NEW DELHI Jan. 23. India today termed the expected Pakistani decision to expel four Indian officials from its diplomatic mission in Islamabad as entirely unwarranted.

As Pakistan drags India into a primitive game of harassing diplomats and tit-for-tat expulsions, there is a growing concern here that India's focus is being taken away from the more urgent challenges facing the nation.

A spokesman of the Foreign Office here said the allegations of spying against the expelled Indian officials in Islamabad were "baseless and false charges".

"It is a clear act of retaliation against a very considered" move by India to expel four officials from the Pakistani High Commission here yesterday, the spokesman said.

The Indian move itself was a consequence of the sustained public harassment of the senior-most Indian diplomat in Islamabad, Sudhir Vyas, over the last few days.

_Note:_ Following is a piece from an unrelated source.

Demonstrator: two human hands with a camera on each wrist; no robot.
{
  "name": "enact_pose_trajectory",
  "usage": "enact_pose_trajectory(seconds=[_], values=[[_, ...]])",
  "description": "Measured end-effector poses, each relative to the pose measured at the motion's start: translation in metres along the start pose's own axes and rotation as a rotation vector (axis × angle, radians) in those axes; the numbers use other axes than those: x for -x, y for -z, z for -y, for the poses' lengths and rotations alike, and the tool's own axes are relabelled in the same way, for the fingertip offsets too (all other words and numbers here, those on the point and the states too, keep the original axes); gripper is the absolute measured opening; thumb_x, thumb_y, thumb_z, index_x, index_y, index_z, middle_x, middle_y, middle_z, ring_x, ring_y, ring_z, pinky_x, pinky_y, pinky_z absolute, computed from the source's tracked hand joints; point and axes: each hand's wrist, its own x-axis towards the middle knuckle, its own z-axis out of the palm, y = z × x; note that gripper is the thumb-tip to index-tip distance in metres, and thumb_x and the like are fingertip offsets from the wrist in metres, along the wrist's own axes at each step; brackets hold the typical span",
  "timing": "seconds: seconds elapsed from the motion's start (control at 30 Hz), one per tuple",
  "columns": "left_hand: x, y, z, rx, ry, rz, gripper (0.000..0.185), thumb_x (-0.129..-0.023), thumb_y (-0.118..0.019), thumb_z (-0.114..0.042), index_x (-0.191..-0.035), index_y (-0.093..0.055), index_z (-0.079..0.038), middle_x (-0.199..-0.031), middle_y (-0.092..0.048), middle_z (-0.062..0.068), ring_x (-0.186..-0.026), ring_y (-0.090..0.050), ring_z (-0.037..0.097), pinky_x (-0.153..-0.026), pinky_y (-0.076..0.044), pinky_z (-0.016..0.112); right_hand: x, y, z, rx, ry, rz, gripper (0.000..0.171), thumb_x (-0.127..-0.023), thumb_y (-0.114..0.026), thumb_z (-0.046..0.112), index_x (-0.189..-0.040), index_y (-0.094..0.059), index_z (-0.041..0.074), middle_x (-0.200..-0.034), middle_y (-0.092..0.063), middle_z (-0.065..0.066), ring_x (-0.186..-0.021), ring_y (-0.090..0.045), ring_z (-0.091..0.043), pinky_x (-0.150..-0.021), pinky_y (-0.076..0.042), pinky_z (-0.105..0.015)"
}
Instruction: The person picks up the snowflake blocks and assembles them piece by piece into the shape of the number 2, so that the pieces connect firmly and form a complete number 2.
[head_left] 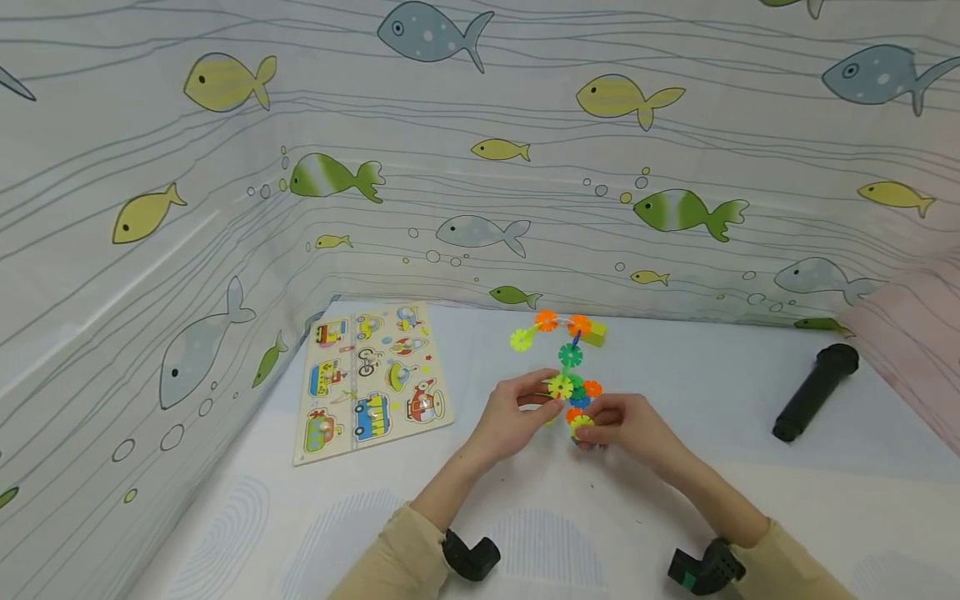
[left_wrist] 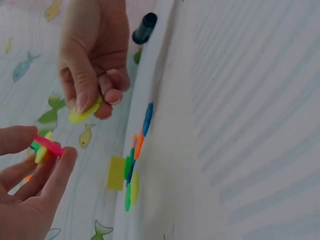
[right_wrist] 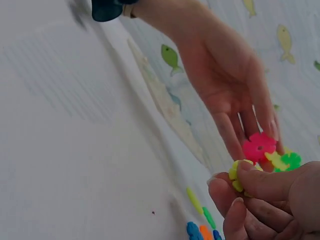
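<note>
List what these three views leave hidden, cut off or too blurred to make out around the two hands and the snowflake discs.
- Head view: where the left hand's discs meet the right hand's yellow disc; too small, fingers overlap.
- Left wrist view: flat chain of discs seen edge-on, shapes unreadable.
- Right wrist view: right hand cut off by the frame edge; puzzle board blurred.

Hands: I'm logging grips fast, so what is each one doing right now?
Left hand: pinching a pink flower disc joined to other pieces.
Right hand: pinching a yellow flower disc.
</note>
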Motion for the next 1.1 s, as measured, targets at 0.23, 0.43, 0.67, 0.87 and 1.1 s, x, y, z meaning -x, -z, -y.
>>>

If there were any expectations in New Delhi that the problem of Pakistan would disappear by refusing to engage it, those are turning out to be wrong.

Pakistan has once again demonstrated that it has many ways of drawing attention to itself and the tensions with India.

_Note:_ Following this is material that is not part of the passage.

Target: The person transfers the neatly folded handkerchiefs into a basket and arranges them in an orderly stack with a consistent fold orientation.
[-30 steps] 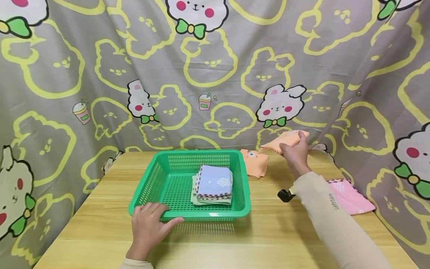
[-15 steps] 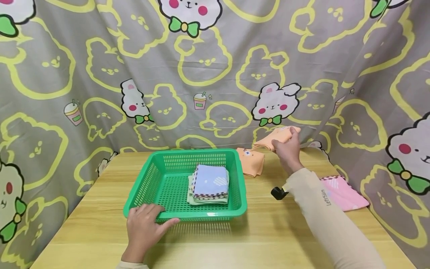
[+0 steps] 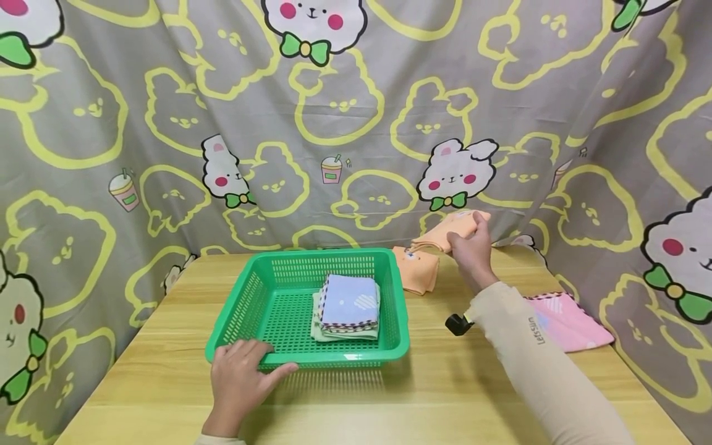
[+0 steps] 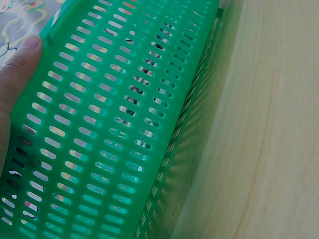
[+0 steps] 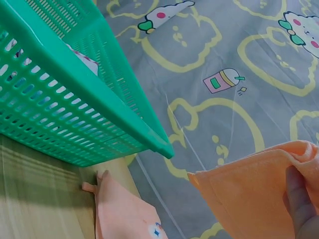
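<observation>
The right hand [image 3: 471,252] gripped an orange cloth [image 3: 453,227] by its folded edge and held it up off the table [image 3: 356,402], at the far right, just beyond the basket [image 3: 308,300]. In the right wrist view the fingers [image 5: 299,199] curled round the cloth's edge and the cloth hung free against the curtain [image 3: 356,111]. Compared with a second earlier, the cloth sat a little higher and slightly nearer the basket's far right corner; the shift was small, so the lift looked barely under way. A second orange cloth [image 3: 417,271] lay flat on the table just under it, touching the basket's right wall.

The left hand [image 3: 241,378] rested on the basket's near left rim, fingers relaxed over the edge and the thumb on the outer wall, much as before, steadying the basket. Inside the basket a stack of folded cloths [image 3: 347,307] sat right of centre, blue on top. A pink cloth [image 3: 567,321] lay at the table's right edge, well apart.
</observation>
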`<state>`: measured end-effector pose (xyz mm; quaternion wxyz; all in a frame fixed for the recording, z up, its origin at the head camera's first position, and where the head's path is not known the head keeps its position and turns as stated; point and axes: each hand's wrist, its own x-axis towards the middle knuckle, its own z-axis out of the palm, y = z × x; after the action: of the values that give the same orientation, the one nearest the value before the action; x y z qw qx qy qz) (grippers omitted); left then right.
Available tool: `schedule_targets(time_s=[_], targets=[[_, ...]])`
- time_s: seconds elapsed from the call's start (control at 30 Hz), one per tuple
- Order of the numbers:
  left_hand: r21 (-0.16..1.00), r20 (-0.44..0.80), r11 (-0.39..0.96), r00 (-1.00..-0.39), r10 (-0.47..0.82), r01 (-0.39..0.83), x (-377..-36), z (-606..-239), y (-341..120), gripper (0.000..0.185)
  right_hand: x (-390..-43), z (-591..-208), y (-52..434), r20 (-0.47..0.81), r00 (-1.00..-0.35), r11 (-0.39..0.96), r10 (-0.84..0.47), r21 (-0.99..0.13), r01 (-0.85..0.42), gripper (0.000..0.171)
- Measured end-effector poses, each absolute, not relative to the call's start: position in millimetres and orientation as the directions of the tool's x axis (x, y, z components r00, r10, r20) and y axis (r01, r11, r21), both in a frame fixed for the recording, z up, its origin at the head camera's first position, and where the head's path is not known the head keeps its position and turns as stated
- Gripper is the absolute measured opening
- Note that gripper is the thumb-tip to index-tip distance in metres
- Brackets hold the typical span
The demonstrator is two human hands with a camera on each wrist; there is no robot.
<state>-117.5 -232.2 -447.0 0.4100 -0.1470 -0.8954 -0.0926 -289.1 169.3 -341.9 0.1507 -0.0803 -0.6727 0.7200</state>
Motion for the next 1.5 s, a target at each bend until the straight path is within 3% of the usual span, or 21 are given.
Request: schedule_targets(time_s=[1.2,1.5], targets=[[0.037,0.779,0.931,-0.593,0.201,0.364,-119,-446,-233,0.07,-280,-332,151,0.143,-0.956,-0.031,0.255,-0.987,-0.155,0.074],[0.047,0.767,0.93,-0.61,0.2,0.364,-120,-449,-234,0.06,-279,-330,147,0.148,-0.957,-0.031,0.249,-0.986,-0.161,0.073]])
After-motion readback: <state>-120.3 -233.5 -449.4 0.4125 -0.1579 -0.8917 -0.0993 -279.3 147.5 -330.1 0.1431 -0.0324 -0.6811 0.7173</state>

At a moment, when India should have been focusing like a laser beam on the impending war in the Persian Gulf and the extraordinary political cleavage that is opening up between the United States and Europe, New Delhi is being drawn into a street diplomacy with Pakistan.

The deepening crisis in the Gulf and the widening trans-Atlantic rift have the potential to redraw the contours of India's regional security environment and induce fundamental changes in the global order.

India might have had no option but to respond with some vigour to the unacceptable treatment being meted out to its Charge d' Affaires in Islamabad.

But New Delhi will have to find a way to prevent this bout of diplomatic confrontation with Pakistan from spiralling out of control and distracting it from the more consequential agenda that is unfolding in the region and the world.